Şekil 2: Gerçek zamanlı MRG, TBI'ye bağlı farelerin beyinlerinde bulunan yaralanma bölgelerine spio etiketli MSC göçünün saptanmasını ve izlenmesini sağlar. (A) Fareler TBI'ye maruz kaldı, ardından PBS veya SPIO etiketli MSC'ler ile tedavi edildi ve yaralanmadan 24 saat sonra intranazal bir yol ile uygulandı. T2*ağırlıklı görüntülerin koronal bölümleri, 1, 7 ve 14 gün sonra yaralanma bölgesinin kenarında (anahatlı alan) hipoyoğun bir alan (ok ucu) olarak etiketlenmiş MSC'leri gösterdi. PBS ile tedavi edilen farelerde hipoyoğun bir bölge görülmez. (B) Koronal T2*-MRG görüntülerine dayalı yaralanma alanının (yeşil) ve etiketli MSC'lerin (kırmızı) segmentasyon süreci. (C) Fare beyin tedavisinin 3Boyutlu rekonstrüksiyonu, doğumdan 14 gün sonra beyindeki SPIO etiketli MSC'lerin biyodağılımını gösteren T2*ağırlıklı görüntülere dayalı olarak yapılır. Bu rakamın daha büyük bir sürümünü görüntülemek için lütfen buraya tıklayın.

Şekil 3: Histolojik analiz, tedavi edilen hayvanların beyinlerinde SPIO etiketli MSC'lerin varlığını doğrular.
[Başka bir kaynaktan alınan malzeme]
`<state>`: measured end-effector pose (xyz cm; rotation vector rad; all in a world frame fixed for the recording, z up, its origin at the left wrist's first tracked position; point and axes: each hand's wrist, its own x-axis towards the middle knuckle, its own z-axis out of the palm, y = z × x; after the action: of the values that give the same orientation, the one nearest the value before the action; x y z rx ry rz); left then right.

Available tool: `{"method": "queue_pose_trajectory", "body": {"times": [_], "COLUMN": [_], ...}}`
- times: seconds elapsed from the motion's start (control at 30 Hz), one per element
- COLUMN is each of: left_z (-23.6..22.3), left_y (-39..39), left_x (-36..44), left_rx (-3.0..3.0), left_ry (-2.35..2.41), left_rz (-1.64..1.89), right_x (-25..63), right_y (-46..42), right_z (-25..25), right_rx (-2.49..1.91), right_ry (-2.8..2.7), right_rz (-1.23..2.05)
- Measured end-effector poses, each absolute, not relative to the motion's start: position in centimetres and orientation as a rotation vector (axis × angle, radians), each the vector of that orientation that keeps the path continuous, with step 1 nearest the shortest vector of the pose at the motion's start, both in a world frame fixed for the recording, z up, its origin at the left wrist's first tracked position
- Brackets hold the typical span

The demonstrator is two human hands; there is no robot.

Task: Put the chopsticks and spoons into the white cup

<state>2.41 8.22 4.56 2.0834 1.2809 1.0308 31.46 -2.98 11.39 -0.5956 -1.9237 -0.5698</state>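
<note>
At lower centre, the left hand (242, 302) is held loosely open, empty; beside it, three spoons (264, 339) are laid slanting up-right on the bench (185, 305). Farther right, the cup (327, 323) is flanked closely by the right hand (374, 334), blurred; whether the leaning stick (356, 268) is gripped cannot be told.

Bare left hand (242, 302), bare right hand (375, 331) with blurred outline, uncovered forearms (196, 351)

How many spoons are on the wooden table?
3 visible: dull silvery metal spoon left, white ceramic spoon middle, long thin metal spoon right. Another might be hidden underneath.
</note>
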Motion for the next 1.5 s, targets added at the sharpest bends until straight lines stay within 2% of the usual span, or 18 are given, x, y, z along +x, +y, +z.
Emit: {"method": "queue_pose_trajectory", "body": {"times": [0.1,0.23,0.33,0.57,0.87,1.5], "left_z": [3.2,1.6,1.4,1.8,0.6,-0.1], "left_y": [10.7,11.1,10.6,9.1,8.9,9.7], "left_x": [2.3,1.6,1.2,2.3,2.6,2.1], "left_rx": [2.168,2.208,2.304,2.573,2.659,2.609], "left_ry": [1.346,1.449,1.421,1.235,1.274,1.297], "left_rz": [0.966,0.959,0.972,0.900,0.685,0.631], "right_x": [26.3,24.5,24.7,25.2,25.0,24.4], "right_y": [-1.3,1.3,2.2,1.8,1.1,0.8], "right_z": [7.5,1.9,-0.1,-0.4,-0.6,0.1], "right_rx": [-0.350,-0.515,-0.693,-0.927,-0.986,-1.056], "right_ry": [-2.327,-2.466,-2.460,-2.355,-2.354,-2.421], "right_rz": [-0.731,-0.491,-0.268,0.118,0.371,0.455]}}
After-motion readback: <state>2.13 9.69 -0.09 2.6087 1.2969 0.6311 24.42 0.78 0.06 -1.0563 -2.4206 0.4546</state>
PBS (kontrol) ve(C)farespi etiketli MSC'ler ile tedavi edilen a(A)farenin beyin bölümlerinin prusya mavisi boyanması, MSC ile tedavi edilen farede (kutulu hücreler, mavi) tespit edilirken, kontrol faresi 14 gün sonra doğum sonrası korteksteki yaralanma yerinde pozitif hücre göstermedi ve MRI gözlemlerini doğruladı. PBS ve (D) fare spio etiketli MSCs ile tedavi edilen a (B) kontrol faresinin korteksin floresan mikroskopi analizi doğumdan 14 gün sonra yapıldı. Analiz, MSC ile tedavi edilen faredeki yaralı kortekste FITC etiketli SPIO pozitif hücrelerin (kutulu hücreler, yeşil) varlığını ortaya çıkardı, ancak PBS ile tedavi edilen farenin korteksinde FITC sinyali gözlenmedi. Ölçek çubukları = 50 μm, aksi belirtilmedikçe. Bu rakamın daha büyük bir sürümünü görüntülemek için lütfen buraya tıklayın.

Yazarların açıklayacak bir şeyi yok.